Case Studies

Using accessible technology in the Utilize office

Richard Burton: Utilize


As part of our ‘People First’ vision, we want to enable people with disabilities, health conditions and impairments to enjoy a productive working life. The Government’s Disability Confident scheme helps businesses like ours to gain the skills and confidence needed to recruit, retain and develop disabled people and we’re proud to announce that we have recently gained the Disability Confident Committed accreditation, which marks the start of our work to become a fully Disability Confident Employer.

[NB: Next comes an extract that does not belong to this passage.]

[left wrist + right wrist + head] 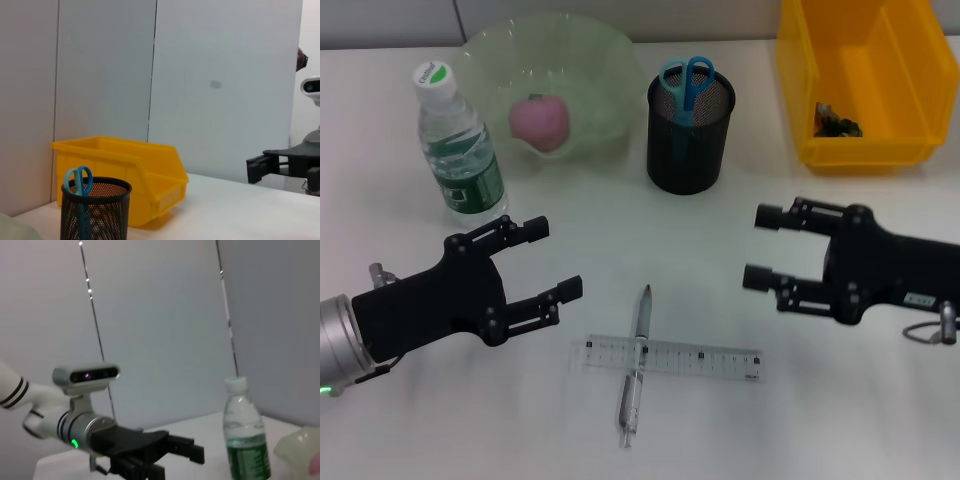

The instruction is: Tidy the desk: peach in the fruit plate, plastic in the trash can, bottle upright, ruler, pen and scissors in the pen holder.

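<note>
Pen crosses ruler between left gripper and right gripper (jaws apart)

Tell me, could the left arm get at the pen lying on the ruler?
Probably yes: the left end effector is open, and nothing stands between it and the pen across the ruler.

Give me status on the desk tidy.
Done: peach in fruit plate, bottle upright, scissors in pen holder, plastic in yellow bin. In hand: nothing; left claw and right claw open. Left: pen, ruler.
</note>
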Robot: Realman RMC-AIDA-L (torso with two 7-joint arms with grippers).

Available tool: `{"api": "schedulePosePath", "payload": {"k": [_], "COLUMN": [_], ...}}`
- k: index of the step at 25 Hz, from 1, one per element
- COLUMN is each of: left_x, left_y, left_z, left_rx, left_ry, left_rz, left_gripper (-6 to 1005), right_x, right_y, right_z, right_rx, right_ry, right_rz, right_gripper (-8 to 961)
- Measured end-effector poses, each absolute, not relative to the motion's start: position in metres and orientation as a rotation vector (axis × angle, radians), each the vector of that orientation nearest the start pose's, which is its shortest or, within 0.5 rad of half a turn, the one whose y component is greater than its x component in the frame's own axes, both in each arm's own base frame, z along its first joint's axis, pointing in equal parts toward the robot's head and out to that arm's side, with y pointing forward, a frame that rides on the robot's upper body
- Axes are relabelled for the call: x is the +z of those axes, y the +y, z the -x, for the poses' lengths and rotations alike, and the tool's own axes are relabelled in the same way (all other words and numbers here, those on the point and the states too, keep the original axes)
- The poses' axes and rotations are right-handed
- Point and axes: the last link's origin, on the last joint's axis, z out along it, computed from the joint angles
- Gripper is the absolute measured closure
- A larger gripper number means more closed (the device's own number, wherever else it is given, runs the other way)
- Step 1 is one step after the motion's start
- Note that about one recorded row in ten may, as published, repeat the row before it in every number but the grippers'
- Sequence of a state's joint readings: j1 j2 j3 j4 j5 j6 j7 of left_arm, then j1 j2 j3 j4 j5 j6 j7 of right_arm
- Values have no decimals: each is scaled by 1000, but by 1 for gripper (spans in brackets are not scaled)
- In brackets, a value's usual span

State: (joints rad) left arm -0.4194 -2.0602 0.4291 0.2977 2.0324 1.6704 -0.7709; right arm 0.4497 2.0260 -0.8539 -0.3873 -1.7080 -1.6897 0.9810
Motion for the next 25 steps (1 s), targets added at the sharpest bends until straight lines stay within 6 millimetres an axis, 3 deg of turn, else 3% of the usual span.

As a Disability Confident Committed Employer, we have committed to:

  • Ensure our recruitment process is inclusive and accessible
  • Communicate vacancies and offering an interview to disabled people
  • Anticipate and providing reasonable adjustments as required
  • Support any existing employee who acquires a disability or long-term health condition, enabling them to stay in work
  • Promote at least one activity that will make a difference for disabled people


As 1 in 6 of us have some form of ‘impairment’, as per the Equalities Act definition, it is highly likely that we are already working alongside someone who may wish to work differently from the rest of the team or who may benefit from additional support.

A key member of the Utilize team is Richard Burton; who happens to have dyslexia. This is a term to describe disorders that involve difficulty in learning to read or interpret words, letters, and other symbols. For Richard, it means that he tends to avoid situations where he needs to read and write which, as a Technical Director, can prove to be an issue when he needs to read weighty technical manuals or write reports.

Of course, Richard now has a wealth of experience to showcase his knowledge and credentials yet when starting out on his career, with a lack of GCSE’s in English and other language-based qualifications, he faced a battle to prove his knowledge and showcase his skills. This highlights an opportunity for us employers to look beyond educational qualifications and use a more skills-based recruitment process.


Richard is fiercely intelligent – he is our Technical Director after all – and he has found ways to mitigate the condition so that many of his colleagues are unaware of the difficulties he faces. There is so much technology available to help people like Richard in the office environment and there are often many untapped features with commonly-used apps. Microsoft, for example, has multiple research projects looking at how their technology can be adapted and added to as a support for people with dyslexia both in the office and in schools.

One of the simplest yet useful solutions that Richard has found to help him is to access information on video rather than in the written form. By producing manuals or sharing material visually via animated or filmed format removes the need to read at all. If this is not suitable for the message you need to share, consider graphics: infographics are extremely popular for those both with and without impairments.

If you need to issue a long, written report, then break up large pieces of text with subheadings and use bullet points or numbered lists. Linked indexes help to navigate to relevant parts of the report.

Another important option is to change the background colour of the computer screen or app. Richard finds a dark background with light grey or white text makes it easier for him to read text online, whereas others may prefer a yellow or rose colour. This functionality is available within numerous apps including Word and Office 365.

When writing reports, Richard can get help with constructing sentences with text suggestions within Word that can be easily inserted as he types. Of course, the spelling and grammar checker also helps as a backup tool. Richard is supported by a colleague who is aware of his condition and who is on hand to read through the reports before they are distributed. This proactive teamwork not only helps Richard, it strengthens the bond within the team.


The benefit of employing Richard is obvious; Richard is an intelligent specialist with a wealth of experience and numerous skills. He occupies an important role in our business and is integral to our success.

We believe that employing a team made up of a mix of personalities, abilities and experiences brings diversity into our business. This diversity of ideas helps to form solutions and find opportunities that may otherwise be overlooked – and let’s be honest, we’re selling our products and services into a marketplace that is full of diverse requirements.

We’ve found that making some very small changes to how we provide and share information internally has enabled Richard to be an effective member of our team and, at the same time, it has helped us to better understand how we can support others. This is invaluable for us as technologists offering our support to other disability-aware employers.


Finding it difficult to read and write is not a barrier to working in the modern workplace and by using the functionality that is already built into apps, everyone can work more effectively. Sometimes this is a need and, for others, it’s a personal preference to how we want to work. Yes, there is additional technology you may want to deploy – such as speech dictation software – but the benefits far outweigh any cost of purchase.